As tecnologias trazem consigo um manancial de novas formas de comunicar e de aprender, mas também potenciais perigos para o desenvolvimento saudável das crianças. Neste sentido, pais e educadores devem desempenhar um papel de orientadores e dar o exemplo das melhores práticas online aos mais novos.

Em entrevista ao TeK, Daniel Sampaio, médico psiquiatra e diretor do Serviço de Psiquiatria do Hospital de Santa Maria, e Ivone Patrão, psicóloga clínica e colaboradora do Núcleo de Utilização Problemática da Internet (NUPI) do Hospital de Santa Maria, refletiram acerca das vantagens e perigos que as crianças enfrentam no mundo digital.

Como explanam na sua obra “Dependências Online – O Poder das Tecnologias”, publicada este ano pela editora Pactor, a tecnologia veio para ficar e os impactos da sua evolução são transversais a todas as gerações.

No entanto, há que perceber que as camadas geracionais mais recentes já nasceram no seio da chamada “Revolução Digital”, ou seja, num mundo em que tudo é touch e em que a internet é um bem tão comum e essencial como a água.

Segundo Daniel Sampaio e Ivone Patrão, as crianças de hoje têm uma grande apetência para as tecnologias e o desenvolvimento das suas capacidades digitais ultrapassa o de qualquer outra geração.

Os pais que conseguem acompanhar as transformações tecnológicas e estar em sintonia com as tendências conseguem reduzir aquilo que os especialistas descrevem como “o fosso tecnológico geracional”. Desta forma, podem estar em pé de igualdade com os seus filhos em termos de valências tecnológicas, o que cria uma maior aproximação entre as duas gerações e pode mesmo aproximar a família, em vez de a tornar cada vez mas dispersa.
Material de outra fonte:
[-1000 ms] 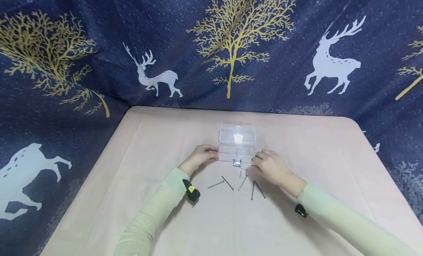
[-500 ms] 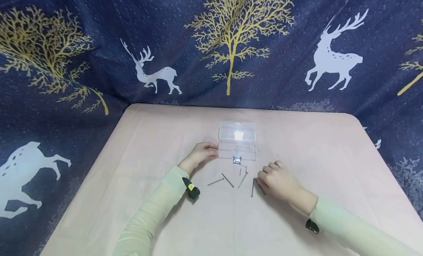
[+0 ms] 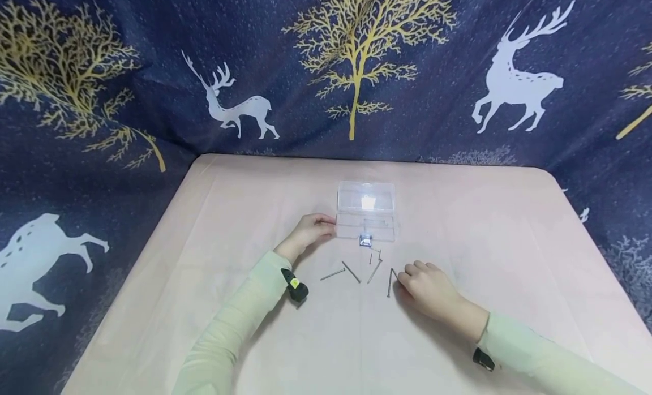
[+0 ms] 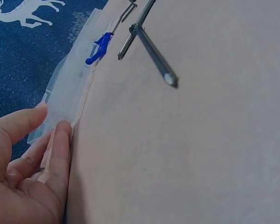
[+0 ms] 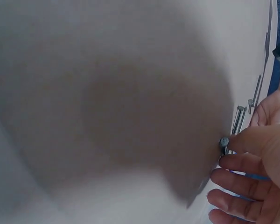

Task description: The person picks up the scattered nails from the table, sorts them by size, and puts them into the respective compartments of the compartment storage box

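Observation:
A clear plastic box (image 3: 351,231) with its lid (image 3: 356,196) raised stands mid-table, a blue clip (image 3: 365,240) at its front. A thin nail-like piece seems to lie inside. My left hand (image 3: 308,234) holds the box's left end; the left wrist view shows thumb and fingertips (image 4: 60,128) against it. To the right of the box's near side, my right hand (image 3: 428,287) pinches a nail (image 5: 224,142) between thumb and index finger, its shank mostly hidden in the head view. Beside that hand lies another nail (image 3: 389,283).
More nails lie before the box: two longer ones at left, a nail (image 3: 333,274) and another (image 3: 351,271); one in the middle (image 3: 374,271); and smaller pieces (image 3: 370,258) nearer the box. A dark patterned curtain (image 3: 305,117) hangs behind the pink-covered table (image 3: 244,180).
My right hand has left the box's right side, come down and to the right, and taken hold of a nail. The left hand stays at the box. The head view has tilted slightly.

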Demonstrator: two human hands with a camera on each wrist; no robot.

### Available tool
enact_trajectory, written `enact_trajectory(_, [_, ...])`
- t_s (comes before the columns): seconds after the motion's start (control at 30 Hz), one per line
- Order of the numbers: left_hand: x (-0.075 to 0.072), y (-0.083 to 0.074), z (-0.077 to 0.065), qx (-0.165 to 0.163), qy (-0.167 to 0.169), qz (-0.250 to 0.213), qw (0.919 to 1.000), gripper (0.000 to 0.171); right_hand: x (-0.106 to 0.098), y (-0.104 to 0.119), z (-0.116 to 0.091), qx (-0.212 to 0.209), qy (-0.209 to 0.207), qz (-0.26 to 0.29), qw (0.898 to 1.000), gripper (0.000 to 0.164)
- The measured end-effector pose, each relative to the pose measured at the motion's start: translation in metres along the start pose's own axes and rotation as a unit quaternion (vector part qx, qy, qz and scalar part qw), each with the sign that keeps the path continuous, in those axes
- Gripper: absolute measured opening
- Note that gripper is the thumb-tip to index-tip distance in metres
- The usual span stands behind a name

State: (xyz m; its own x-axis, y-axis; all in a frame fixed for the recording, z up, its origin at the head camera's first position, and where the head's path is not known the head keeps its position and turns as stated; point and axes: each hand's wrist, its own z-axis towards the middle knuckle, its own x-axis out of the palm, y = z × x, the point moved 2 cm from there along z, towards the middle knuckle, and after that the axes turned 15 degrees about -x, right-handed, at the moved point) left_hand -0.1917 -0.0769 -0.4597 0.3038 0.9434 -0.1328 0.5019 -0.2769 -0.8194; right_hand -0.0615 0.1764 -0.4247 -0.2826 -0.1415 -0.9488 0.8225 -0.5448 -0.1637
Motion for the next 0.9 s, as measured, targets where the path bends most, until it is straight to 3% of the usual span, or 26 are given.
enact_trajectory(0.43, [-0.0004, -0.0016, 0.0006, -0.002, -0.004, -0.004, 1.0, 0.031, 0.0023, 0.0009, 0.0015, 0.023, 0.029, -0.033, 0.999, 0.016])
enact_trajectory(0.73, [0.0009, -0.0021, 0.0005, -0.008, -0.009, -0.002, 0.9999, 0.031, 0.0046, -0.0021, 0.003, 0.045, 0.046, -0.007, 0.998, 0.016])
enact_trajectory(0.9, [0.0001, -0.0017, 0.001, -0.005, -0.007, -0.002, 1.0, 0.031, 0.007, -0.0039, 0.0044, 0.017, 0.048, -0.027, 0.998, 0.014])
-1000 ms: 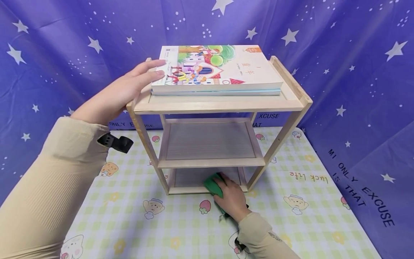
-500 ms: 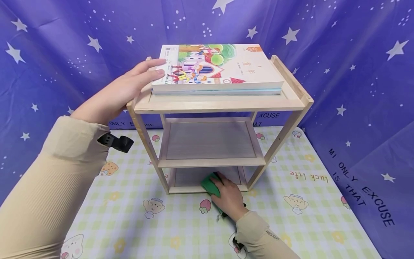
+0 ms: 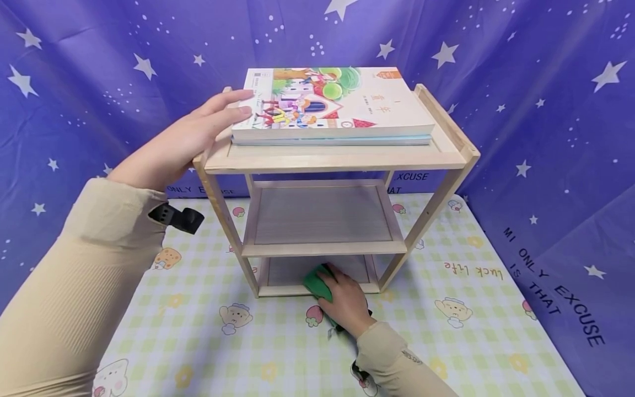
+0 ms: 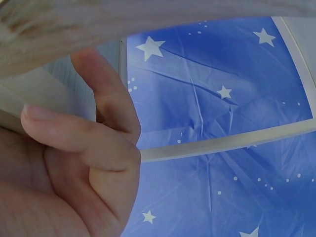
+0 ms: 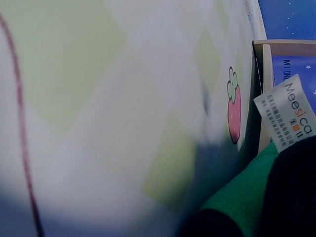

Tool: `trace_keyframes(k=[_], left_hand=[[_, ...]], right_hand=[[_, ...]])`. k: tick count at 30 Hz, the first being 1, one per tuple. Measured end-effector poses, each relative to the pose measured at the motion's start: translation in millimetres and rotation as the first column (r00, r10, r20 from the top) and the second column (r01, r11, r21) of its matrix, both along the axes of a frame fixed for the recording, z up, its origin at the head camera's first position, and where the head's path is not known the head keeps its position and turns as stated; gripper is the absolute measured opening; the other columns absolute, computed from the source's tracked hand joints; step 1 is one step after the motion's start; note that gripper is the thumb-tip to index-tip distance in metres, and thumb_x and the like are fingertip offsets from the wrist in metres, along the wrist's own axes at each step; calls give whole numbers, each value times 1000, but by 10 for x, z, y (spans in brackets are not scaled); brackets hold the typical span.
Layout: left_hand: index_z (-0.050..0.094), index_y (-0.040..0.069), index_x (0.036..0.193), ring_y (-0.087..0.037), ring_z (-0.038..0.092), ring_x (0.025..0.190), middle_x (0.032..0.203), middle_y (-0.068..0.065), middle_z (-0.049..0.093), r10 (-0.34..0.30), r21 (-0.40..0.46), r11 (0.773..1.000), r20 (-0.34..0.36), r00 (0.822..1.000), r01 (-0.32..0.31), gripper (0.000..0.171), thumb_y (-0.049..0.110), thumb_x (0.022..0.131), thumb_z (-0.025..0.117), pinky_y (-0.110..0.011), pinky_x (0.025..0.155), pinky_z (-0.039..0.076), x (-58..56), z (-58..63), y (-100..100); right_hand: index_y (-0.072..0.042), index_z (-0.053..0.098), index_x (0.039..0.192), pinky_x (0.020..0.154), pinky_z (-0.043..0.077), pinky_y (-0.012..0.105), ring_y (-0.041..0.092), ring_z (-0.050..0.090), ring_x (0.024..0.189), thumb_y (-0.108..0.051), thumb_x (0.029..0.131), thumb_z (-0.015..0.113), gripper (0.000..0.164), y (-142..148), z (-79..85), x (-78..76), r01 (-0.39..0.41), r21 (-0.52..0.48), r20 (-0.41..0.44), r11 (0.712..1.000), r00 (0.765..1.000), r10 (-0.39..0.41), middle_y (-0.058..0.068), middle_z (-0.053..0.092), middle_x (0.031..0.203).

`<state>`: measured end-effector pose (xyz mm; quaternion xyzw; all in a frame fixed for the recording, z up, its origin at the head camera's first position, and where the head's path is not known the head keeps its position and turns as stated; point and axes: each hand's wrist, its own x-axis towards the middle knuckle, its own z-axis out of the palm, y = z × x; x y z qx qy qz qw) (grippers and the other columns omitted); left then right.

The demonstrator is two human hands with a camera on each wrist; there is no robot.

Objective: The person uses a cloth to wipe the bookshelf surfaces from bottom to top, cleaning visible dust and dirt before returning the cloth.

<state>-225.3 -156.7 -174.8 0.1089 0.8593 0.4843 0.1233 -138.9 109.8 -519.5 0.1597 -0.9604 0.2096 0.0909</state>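
A three-tier wooden shelf [image 3: 324,250] stands in the head view, with a stack of books [image 3: 322,105] on its top board. At the upper left my left hand [image 3: 198,129] grips the shelf's side, two fingertips reaching the top book's left edge. In the left wrist view that hand [image 4: 94,158] has curled fingers beneath a blurred wooden rail [image 4: 163,22]. My right hand [image 3: 349,303] holds a folded green cloth [image 3: 317,282] against the lowest board at its front edge. The right wrist view shows part of the cloth [image 5: 242,195] and its white label [image 5: 286,113]; the fingers are hidden there.
The shelf's middle board [image 3: 322,215] lies above the right hand. Underneath everything is a green-checked tablecloth [image 3: 268,342] with cartoon prints. A purple star-patterned curtain [image 3: 163,33] hangs behind and to the right.
My right hand has slid the green cloth a little to the left along the lowest board. The left hand, books and shelf stay in place.
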Motion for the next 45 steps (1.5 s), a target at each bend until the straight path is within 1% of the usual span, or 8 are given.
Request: trace_keyframes(k=[4,14,26,35,41,45], left_hand=[[21,45,155,-11,-17,151,160,27,-17,1,10,1000,2,1000,-1,60,57,100,42,-50,123,-8,-2,-4,0],[22,46,155,-12,-17,152,160,28,-17,-2,22,1000,7,1000,2,59,57,100,43,-51,123,-8,-5,-6,0],[21,46,155,-12,-17,152,160,28,-17,2,8,1000,5,1000,-2,60,58,100,42,-51,123,-7,1,-1,4],[21,45,155,-12,-17,152,160,27,-17,2,6,1000,2,1000,-2,60,57,100,42,-51,123,-8,6,-1,7],[21,46,155,-12,-17,152,160,28,-17,4,3,1000,1,1000,-4,60,58,100,42,-51,123,-8,2,-2,6],[21,47,154,-12,-17,152,160,29,-17,3,3,1000,5,1000,-3,60,58,100,42,-52,123,-7,-1,-5,3]], right_hand=[[-13,67,128,89,52,50,37,63,113,-21,78,74,52,-19,-7,-4,-5,3,-8,1000,1000,5,18,57,139],[-14,65,130,91,51,48,36,62,114,-22,79,73,52,-60,18,-13,-19,20,16,1000,1000,18,17,56,141],[-15,65,130,91,52,48,36,62,114,-22,79,70,52,-114,41,-15,-28,20,46,999,999,27,17,55,142],[-15,65,131,93,51,48,37,61,118,-20,79,69,52,-167,23,-32,-42,18,54,999,998,41,17,55,143],[-16,64,132,93,51,48,36,61,118,-22,80,70,52,-200,29,-25,-61,37,53,997,997,58,17,54,144],[-16,63,134,94,51,47,36,60,120,-24,82,69,53,-220,32,-22,-68,42,68,997,996,65,17,52,145]])
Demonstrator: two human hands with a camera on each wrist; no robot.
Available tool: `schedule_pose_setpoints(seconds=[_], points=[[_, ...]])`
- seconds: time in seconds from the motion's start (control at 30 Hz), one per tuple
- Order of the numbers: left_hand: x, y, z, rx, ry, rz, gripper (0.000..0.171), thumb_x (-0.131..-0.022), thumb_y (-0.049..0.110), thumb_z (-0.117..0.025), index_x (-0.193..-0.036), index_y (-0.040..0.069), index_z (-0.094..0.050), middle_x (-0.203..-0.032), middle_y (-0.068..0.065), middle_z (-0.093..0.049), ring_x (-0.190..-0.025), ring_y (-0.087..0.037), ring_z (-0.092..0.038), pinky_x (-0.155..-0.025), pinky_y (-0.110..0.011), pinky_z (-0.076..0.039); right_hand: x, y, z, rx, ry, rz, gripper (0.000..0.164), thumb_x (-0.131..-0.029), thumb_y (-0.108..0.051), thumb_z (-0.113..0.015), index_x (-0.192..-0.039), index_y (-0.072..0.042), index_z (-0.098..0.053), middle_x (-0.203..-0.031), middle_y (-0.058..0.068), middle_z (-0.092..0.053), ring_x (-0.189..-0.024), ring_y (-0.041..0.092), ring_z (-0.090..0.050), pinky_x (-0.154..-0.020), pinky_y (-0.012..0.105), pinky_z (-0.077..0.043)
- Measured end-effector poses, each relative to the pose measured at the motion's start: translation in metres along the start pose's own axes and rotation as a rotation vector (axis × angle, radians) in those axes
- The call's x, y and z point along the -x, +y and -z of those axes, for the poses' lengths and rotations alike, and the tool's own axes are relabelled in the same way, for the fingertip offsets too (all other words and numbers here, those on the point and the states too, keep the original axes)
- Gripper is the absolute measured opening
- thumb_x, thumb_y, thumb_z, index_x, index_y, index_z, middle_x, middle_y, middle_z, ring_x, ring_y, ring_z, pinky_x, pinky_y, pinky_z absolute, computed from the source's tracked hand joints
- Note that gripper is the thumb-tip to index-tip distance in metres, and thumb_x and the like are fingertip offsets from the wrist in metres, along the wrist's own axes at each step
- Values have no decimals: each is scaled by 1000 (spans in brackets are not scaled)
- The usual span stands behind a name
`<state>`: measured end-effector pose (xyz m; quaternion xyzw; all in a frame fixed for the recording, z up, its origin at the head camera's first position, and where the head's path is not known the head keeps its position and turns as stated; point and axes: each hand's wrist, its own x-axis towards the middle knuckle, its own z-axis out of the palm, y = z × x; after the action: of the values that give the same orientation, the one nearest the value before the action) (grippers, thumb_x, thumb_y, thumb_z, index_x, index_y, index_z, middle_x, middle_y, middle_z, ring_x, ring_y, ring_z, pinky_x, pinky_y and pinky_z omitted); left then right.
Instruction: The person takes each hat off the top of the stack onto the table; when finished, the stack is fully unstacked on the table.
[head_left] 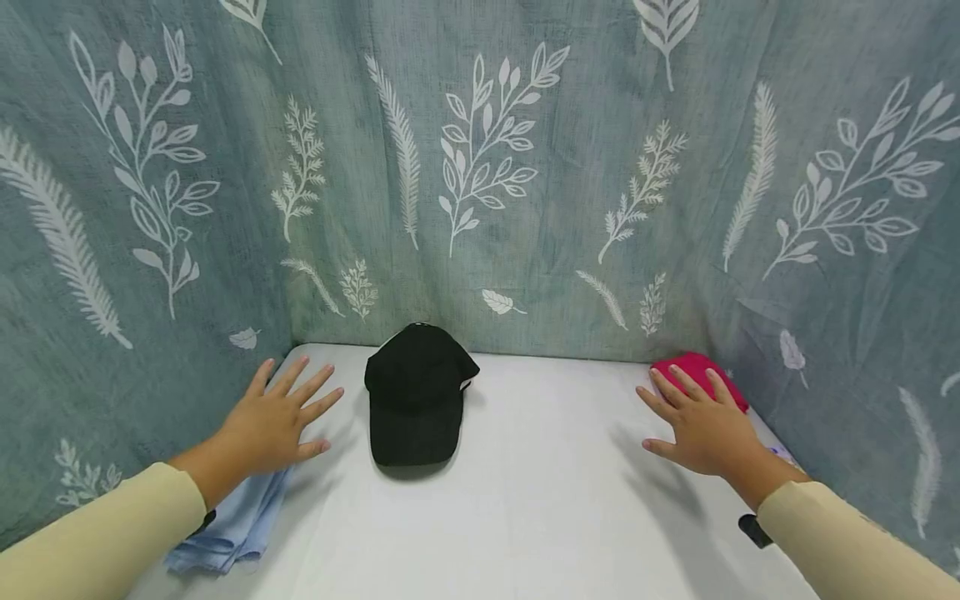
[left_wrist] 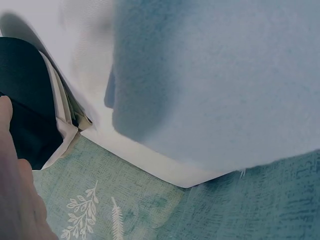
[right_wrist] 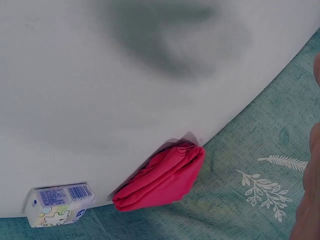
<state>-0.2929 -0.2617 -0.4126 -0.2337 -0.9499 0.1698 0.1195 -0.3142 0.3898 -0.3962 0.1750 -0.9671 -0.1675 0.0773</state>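
Note:
Both hands are held out over the white table [head_left: 540, 467] with fingers spread, and neither holds anything. My left hand [head_left: 273, 425] is at the left, between a folded light blue cloth [head_left: 232, 525] and a black cap [head_left: 416, 392]. The cap lies with its brim towards me. In the left wrist view the blue cloth [left_wrist: 230, 85] fills much of the picture, and part of the cap [left_wrist: 27, 70] shows at the left edge. At the right, my right hand [head_left: 708, 429] overlaps a folded red cloth [head_left: 696, 362] in the head view.
A small white and purple pack [right_wrist: 60, 205] with a barcode lies by the red cloth [right_wrist: 162, 177] along the table's right edge. Green-blue curtains [head_left: 502, 275] with white leaf prints enclose the back and both sides. A small black object [head_left: 753, 531] shows beside the right sleeve.

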Motion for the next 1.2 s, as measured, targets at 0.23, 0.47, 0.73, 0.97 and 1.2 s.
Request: schedule_pose_setpoints(seconds=[0.23, 0.47, 0.73, 0.97, 1.2], points=[[1, 1, 0, 26, 0, 22, 79, -97, 69, -57, -164, 32, -36, -175, -6, -19, -161, -43, -12, -123, -74, -4, -6, -1, -7, -38, -6, -9, 98, -88, -87, -46, -166, -29, -31, -173, 16, -22, -159, 46, -12, -121, 74, 10], [0, 9, -3, 109, -50, 52, 76, -98, 64, -58, -163, 28, -40, -174, -9, -25, -159, -45, -16, -121, -77, -7, -14, -20, -14, -146, 15, -22, 94, -92, -84, -46, -166, -27, -32, -173, 16, -22, -159, 46, -13, -121, 75, 3], [-1, 29, -10, 325, -125, 160, 81, -100, 75, -41, -164, 26, -36, -173, -14, -23, -158, -50, -14, -118, -81, -6, -35, -58, -30, -285, -3, -25, 90, -97, -81, -40, -166, -24, -30, -173, 16, -23, -159, 46, -14, -121, 76, 0], [-7, 51, -12, 491, -144, 257, 78, -103, 70, -42, -165, 23, -35, -172, -19, -24, -155, -55, -17, -117, -81, -12, -53, -96, -31, -471, -8, -26, 85, -100, -75, -42, -166, -22, -32, -171, 18, -27, -158, 46, -20, -122, 75, -7], [-14, 69, -20, 621, -137, 336, 73, -105, 57, -51, -163, 15, -37, -166, -31, -28, -150, -62, -20, -113, -80, -27, -68, -130, -30, -641, -12, -29, 74, -104, -59, -52, -165, -21, -35, -169, 17, -33, -157, 42, -28, -126, 67, -11]])
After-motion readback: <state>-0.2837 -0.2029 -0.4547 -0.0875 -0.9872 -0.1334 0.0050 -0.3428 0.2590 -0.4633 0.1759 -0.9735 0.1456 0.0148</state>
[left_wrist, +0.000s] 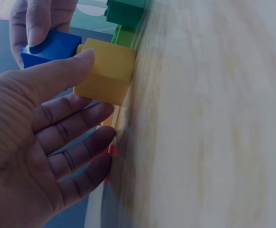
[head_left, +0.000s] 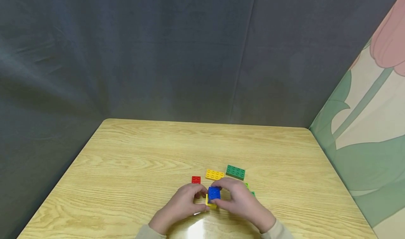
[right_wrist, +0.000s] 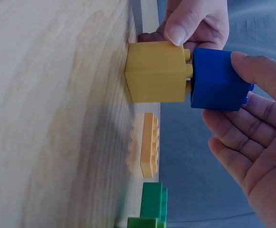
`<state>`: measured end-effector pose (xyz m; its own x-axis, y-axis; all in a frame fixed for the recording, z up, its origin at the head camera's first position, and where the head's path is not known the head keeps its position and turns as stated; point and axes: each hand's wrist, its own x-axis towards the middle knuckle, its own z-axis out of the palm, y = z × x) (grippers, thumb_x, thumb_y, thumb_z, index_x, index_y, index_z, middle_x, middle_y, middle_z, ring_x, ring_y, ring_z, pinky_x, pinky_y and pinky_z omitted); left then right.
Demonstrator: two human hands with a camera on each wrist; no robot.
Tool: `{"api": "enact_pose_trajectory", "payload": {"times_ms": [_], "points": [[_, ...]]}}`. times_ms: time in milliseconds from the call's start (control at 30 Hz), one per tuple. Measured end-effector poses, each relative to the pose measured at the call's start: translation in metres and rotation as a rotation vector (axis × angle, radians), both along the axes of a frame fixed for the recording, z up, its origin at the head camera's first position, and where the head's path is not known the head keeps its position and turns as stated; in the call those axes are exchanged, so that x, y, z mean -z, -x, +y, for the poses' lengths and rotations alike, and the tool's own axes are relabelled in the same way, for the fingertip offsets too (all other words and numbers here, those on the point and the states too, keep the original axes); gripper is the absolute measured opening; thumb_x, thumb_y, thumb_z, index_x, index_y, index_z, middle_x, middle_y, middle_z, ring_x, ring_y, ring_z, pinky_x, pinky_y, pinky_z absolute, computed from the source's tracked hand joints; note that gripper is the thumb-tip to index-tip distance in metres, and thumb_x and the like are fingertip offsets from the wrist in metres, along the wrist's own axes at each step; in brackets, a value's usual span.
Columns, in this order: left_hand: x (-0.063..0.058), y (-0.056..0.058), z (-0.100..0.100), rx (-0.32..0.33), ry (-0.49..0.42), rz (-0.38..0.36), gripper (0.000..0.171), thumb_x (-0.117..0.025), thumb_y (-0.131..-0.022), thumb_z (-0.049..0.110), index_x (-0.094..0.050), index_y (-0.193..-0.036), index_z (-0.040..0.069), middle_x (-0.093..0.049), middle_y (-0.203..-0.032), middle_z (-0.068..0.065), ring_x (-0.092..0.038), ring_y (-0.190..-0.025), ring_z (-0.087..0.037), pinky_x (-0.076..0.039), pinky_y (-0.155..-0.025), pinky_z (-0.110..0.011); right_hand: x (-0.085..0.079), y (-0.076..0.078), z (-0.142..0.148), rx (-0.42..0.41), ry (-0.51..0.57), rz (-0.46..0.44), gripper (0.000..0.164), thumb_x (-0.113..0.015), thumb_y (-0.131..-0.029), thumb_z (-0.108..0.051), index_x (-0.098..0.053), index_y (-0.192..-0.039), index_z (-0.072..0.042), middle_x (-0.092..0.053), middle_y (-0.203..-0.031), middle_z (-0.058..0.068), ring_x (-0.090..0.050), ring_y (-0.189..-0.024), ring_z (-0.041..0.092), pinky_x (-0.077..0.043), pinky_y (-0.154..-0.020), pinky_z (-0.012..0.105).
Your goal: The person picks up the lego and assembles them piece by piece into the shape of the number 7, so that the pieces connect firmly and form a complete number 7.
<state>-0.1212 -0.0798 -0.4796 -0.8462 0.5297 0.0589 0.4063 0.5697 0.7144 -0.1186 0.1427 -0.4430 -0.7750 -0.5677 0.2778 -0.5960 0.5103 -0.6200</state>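
A tall yellow building brick [right_wrist: 157,72] stands on the table with its studs up. My left hand [head_left: 184,202] holds it between the thumb, laid on its side, and the fingers at the opposite side. Just above those studs is a blue building brick [right_wrist: 218,78], pinched between the thumb and fingers of my right hand [head_left: 238,198]. In the right wrist view a narrow gap shows the yellow studs between the two bricks, so the blue one is not fully seated. The blue brick's own studs point upward.
Beyond my hands lie a flat orange-yellow brick [head_left: 214,174], a dark green brick [head_left: 235,172] and a small red brick [head_left: 196,179]. Light green pieces [head_left: 246,185] are partly hidden behind my right hand. The wooden table [head_left: 142,154] meets a dark curtain [head_left: 177,56] at the back.
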Motion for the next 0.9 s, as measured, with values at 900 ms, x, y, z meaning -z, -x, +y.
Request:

Mas ambos os especialistas alertam para os perigos que são potenciados por esta relação cada vez mais dependente que existe com as “máquinas”, em particular no que toca ao desenvolvimento saudável das crianças.

A utilização em demasia da internet pode causar distúrbios no humor das crianças, bem como no seu sono e nas dinâmicas sociais.

Os autores destacam dois perfis clínicos de jovens dependentes das tecnologias. Alguns jovens deprimidos encontram no mundo online um “porto” que julgam ser “seguro” e ficam dependentes desta ferramenta. Por outro lado, alguns jovens recorrem às tecnologias para interagir com os seus amigos e colegas, perdendo a sensibilidade da socialização cara-a-cara.

Mas o perigo da utilização das tecnologias como meio exclusivo de comunicação não se esgota nas faixas etárias mais jovens. Os adultos também estão expostos a estes riscos.

“Existirá sempre a necessidade do olhar, do cheiro, do toque”, sublinham. “As pessoas não se podem relacionar só através das máquinas”.

Os especialistas acreditam que o exemplo vem de cima e que os pais e educadores devem estar cientes das melhores práticas online, porque só dessa forma vão poder detetar comportamentos desviantes dos jovens no que diz respeito à utilização das novas tecnologias.

Mas “não se pode proibir o uso da tecnologia numa sala de aula e o professor ter a liberdade de ver o Facebook”, acrescentam. As regras sobre a utilização da tecnologia devem ser cumpridas por todos – pais, educadores, crianças e jovens – e não apenas por alguns.

A evolução tecnológica é incontornável e há que saber lidar com ela da melhor forma, visto que os seus impactos são sentidos a todos os níveis geracionais e da sociedade.

Daniel Sampaio e Ivone Patrão partilham da opinião de que “as salas de aula do futuro vão de certeza ser mais digitais e mais touch” e que as TIC podem desempenhar um papel importante enquanto motivadores de aprendizagem. Contudo, a vertente humana deve ser conservada e incentivada, para que as crianças e jovens possam desenvolver-se de forma saudável.

Nos dias correntes, os mais novos vivem imersos em “oceanos” de ecrãs e de tecnologia. Isto leva a que os seus níveis de concentração diminuam e a sua atenção se torne cada vez mais difusa.

Daqui emergem problemas de rotina, visto que a utilização dos dispositivos passa a “roubar” as horas que deviam pertencer ao sono. As luzes dos ecrãs fazem com que o cérebro esteja sempre em “modo dia” e constantemente ativo, o que leva a que as crianças e jovens não consigam descansar devidamente e, consequentemente, não tenham os aproveitamentos escolares desejados.

Olhando para o futuro, os especialistas declaram, com confiança, que “as próximas gerações vão com certeza ter profissões ligadas ao mundo digital”, algo que se torna mais e mais evidente a cada dia que passa.